Problem to solve
Would you please retype, exactly, the lines of the listing below between the line with "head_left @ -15" and the line with "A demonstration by", inclusive?

Supplied data
--- START ---

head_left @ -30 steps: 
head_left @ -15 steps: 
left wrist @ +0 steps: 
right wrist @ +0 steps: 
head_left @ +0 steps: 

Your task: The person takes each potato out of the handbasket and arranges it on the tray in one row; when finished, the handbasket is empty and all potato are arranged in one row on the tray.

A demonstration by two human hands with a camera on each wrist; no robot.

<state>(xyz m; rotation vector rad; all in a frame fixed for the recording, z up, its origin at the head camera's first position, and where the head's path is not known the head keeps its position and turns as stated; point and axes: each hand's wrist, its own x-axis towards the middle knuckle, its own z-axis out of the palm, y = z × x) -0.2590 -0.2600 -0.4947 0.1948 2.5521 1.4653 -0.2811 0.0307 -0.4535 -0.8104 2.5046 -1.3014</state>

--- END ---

Written response
head_left @ -15 steps: 
left wrist @ +0 steps: 
right wrist @ +0 steps: 
head_left @ +0 steps: 

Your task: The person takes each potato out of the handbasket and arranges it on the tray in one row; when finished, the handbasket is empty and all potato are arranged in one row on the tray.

A demonstration by two human hands with a camera on each wrist; no robot.

There's nothing more to this exercise.